DESCRIPTION (provided by applicant): Human chromosome nondisjunction leads to an extraordinary frequency of aneuploidy: an estimated 10-25% of all human conceptions have too many or too few chromosomes. This chromosome error is the leading cause of pregnancy loss, intellectual disabilities and birth defects. We propose to continue the study of trisomy 21, the cause of Down syndrome (DS), as a model to understand nondisjunction. We have built an unprecedented resource of infants with DS and their parents, including biological samples, epidemiological and clinical data. We have shown that altered recombination patterns along the nondisjoined chromosome are a risk for nondisjunction, and for the first time, have shown that the position of susceptible recombinants differ by the age of the oocyte. Our data have generated new hypotheses that focus on the importance of the genetic architecture of meiotic recombination. We will harness the use of the public genotyping data from genome-wide association studies (GWAS) and our DS repository to gain insight into mechanisms that lead to nondisjunction. First, we will narrow possible mechanism of recombination-based nondisjunction by better understanding recombination patterns in normal meiosis. Second, we will determine the interaction between recombination patterns and environmental and genomic/epigenomic factors that have been associated with nondisjunction, and 3) conduct a GWAS study to identify susceptibility genes for nondisjunction of chromosome 21. Our strategy will ensure progress toward understanding nondisjunction and its consequent impact on the length of woman's reproductive life span. PUBLIC HEALTH RELEVANCE: Human chromosome nondisjunction is the leading cause of pregnancy loss, intellectual disabilities and birth defects. In this competitive renewal, we will focus on uncovering the genetic architecture of meiotic recombination, one important molecular risk factor for nondisjunction. Our strategy to identify recombination-related susceptibility genes will ensure progress toward understanding nondisjunction and its consequent impact on the length of woman' s reproductive life span.

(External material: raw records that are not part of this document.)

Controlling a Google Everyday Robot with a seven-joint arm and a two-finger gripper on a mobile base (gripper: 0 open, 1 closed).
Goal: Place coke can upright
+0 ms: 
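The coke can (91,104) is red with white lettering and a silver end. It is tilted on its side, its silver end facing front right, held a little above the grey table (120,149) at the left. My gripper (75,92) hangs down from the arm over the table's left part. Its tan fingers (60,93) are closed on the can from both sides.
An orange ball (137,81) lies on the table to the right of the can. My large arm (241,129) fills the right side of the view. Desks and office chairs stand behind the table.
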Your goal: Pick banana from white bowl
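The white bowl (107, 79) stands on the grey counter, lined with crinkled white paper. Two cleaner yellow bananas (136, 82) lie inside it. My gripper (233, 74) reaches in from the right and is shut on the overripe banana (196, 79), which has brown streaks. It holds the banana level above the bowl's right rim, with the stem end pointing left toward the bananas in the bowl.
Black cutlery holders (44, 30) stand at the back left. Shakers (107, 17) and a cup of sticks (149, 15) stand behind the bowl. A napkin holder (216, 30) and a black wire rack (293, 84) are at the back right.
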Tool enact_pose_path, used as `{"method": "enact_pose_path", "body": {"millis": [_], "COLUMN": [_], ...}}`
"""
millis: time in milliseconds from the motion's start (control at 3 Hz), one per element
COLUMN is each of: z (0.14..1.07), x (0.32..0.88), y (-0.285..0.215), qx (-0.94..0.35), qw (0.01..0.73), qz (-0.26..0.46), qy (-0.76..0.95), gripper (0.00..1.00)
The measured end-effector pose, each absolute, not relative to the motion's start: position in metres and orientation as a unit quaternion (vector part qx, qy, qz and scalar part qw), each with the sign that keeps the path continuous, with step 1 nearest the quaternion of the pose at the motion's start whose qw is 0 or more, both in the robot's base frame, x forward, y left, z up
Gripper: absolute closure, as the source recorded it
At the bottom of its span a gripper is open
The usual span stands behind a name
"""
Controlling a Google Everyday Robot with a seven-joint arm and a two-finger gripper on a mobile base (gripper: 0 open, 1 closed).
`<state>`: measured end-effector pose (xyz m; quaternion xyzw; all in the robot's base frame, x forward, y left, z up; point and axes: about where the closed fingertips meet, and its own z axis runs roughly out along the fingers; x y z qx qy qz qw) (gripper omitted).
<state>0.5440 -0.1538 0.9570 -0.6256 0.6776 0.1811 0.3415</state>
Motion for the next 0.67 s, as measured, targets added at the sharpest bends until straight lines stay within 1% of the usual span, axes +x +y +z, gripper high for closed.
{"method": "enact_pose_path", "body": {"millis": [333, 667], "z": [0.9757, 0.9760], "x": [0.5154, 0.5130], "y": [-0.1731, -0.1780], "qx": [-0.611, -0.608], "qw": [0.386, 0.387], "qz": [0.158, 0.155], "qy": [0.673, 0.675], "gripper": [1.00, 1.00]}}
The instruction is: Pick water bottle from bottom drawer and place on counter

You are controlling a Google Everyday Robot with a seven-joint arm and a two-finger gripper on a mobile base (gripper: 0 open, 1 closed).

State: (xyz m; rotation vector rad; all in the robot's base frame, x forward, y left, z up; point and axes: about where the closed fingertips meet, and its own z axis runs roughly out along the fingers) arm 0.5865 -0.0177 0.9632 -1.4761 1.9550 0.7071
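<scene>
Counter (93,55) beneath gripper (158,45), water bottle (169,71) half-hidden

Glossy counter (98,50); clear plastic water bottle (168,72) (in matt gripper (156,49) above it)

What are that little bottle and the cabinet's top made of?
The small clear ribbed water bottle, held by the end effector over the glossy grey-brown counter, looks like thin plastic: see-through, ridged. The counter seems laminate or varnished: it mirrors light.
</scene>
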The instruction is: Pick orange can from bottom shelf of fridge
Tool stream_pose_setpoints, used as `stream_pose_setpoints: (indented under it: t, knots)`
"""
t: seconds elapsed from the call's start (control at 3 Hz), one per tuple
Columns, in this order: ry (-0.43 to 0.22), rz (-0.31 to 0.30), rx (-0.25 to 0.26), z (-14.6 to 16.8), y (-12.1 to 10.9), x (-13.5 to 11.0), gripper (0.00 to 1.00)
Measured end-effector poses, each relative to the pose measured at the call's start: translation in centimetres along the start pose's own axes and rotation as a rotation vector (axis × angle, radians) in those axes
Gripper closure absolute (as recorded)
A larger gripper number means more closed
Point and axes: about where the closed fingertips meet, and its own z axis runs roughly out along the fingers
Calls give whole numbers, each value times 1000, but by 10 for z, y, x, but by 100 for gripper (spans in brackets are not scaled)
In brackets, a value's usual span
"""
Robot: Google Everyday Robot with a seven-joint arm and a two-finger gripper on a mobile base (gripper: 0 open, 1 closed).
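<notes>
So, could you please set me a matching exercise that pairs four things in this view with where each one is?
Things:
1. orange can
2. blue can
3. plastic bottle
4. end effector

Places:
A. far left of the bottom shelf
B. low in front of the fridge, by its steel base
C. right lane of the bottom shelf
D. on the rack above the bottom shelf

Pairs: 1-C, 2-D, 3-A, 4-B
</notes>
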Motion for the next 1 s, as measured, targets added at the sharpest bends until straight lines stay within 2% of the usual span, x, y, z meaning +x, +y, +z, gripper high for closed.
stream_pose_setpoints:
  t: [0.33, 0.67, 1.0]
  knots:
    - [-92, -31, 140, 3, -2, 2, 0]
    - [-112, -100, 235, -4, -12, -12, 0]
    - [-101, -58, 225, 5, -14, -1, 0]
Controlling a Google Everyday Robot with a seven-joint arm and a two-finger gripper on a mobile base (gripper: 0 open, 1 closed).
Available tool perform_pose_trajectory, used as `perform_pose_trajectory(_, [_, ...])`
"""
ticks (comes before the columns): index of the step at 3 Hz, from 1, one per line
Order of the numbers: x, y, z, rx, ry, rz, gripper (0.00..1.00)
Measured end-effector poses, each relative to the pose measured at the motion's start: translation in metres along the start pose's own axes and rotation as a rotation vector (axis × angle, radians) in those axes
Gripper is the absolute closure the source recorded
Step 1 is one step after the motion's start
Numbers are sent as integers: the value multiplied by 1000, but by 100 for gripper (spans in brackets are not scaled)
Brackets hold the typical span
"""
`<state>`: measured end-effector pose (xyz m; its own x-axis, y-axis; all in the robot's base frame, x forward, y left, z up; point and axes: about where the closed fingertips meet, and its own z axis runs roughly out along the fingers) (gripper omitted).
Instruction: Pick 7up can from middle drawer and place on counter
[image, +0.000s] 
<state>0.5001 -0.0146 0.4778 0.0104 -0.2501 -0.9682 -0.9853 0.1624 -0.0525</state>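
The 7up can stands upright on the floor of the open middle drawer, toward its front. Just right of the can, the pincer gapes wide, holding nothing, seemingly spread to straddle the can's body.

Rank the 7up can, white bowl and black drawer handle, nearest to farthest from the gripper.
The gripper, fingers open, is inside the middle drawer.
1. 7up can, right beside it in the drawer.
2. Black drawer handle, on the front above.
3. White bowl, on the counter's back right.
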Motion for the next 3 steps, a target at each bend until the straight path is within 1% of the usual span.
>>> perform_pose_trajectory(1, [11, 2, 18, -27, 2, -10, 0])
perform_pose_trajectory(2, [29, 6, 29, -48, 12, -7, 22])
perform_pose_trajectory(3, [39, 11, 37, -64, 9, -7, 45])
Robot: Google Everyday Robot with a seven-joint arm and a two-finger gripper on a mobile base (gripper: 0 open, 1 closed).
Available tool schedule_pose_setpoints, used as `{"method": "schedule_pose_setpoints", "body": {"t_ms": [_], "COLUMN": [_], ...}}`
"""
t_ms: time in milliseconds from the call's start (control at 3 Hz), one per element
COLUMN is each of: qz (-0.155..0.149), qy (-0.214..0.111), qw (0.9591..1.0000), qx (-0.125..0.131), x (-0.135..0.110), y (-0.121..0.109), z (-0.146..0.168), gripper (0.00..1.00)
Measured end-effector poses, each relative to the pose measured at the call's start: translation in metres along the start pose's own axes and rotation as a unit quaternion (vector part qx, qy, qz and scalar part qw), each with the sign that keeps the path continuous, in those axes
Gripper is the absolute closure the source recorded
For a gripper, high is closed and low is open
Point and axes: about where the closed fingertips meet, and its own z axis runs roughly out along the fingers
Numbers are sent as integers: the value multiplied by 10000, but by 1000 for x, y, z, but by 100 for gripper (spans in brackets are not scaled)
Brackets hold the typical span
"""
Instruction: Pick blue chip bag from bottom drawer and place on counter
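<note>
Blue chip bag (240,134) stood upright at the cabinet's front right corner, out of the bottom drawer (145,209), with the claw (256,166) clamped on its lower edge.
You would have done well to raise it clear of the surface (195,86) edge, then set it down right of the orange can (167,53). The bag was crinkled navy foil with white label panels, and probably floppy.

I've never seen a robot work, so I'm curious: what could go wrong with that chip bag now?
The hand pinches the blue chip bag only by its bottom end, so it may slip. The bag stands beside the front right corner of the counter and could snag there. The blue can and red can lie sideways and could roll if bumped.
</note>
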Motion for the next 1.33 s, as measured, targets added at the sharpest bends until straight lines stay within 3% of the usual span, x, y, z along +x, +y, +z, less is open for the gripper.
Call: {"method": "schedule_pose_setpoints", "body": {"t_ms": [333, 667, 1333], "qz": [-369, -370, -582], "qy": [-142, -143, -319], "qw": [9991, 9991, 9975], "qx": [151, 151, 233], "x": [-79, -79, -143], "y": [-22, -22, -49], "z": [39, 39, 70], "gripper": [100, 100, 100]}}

描述（由申请人提供）：人类染色体不分离导致非整倍体的异常频率：估计所有人类受孕的10-25%具有过多或过少的染色体。这种染色体错误是导致流产、智力残疾和出生缺陷的主要原因。我们建议继续研究21三体，唐氏综合征（DS）的原因，作为一个模型，以了解不分离。我们已经建立了一个前所未有的资源与DS的婴儿和他们的父母，包括生物样本，流行病学和临床数据。我们已经证明，改变重组模式沿着不分离的染色体是不分离的风险，并为第一次，已经表明，敏感的重组体的位置不同的年龄的卵母细胞。我们的数据产生了新的假设，重点关注减数分裂重组的遗传结构的重要性。我们将利用来自全基因组关联研究（GWAS）和我们的DS库的公共基因分型数据来深入了解导致不分离的机制。首先，我们将通过更好地理解正常减数分裂中的重组模式来缩小基于重组的不分离的可能机制。其次，我们将确定重组模式与环境和基因组/表观基因组因素之间的相互作用，这些因素与不分离有关; 3）进行GWAS研究，以确定21号染色体不分离的易感基因。我们的策略将确保在了解不分离及其对女性生殖寿命长度的影响方面取得进展。 公共卫生相关性：人类染色体不分离是导致流产、智力残疾和出生缺陷的主要原因。在这个竞争性的更新，我们将集中在揭示减数分裂重组的遗传结构，一个重要的分子风险因素不分离。我们的策略，以确定重组相关的易感基因，将确保在理解不分离及其对妇女的生殖寿命的长度随之产生的影响的进展。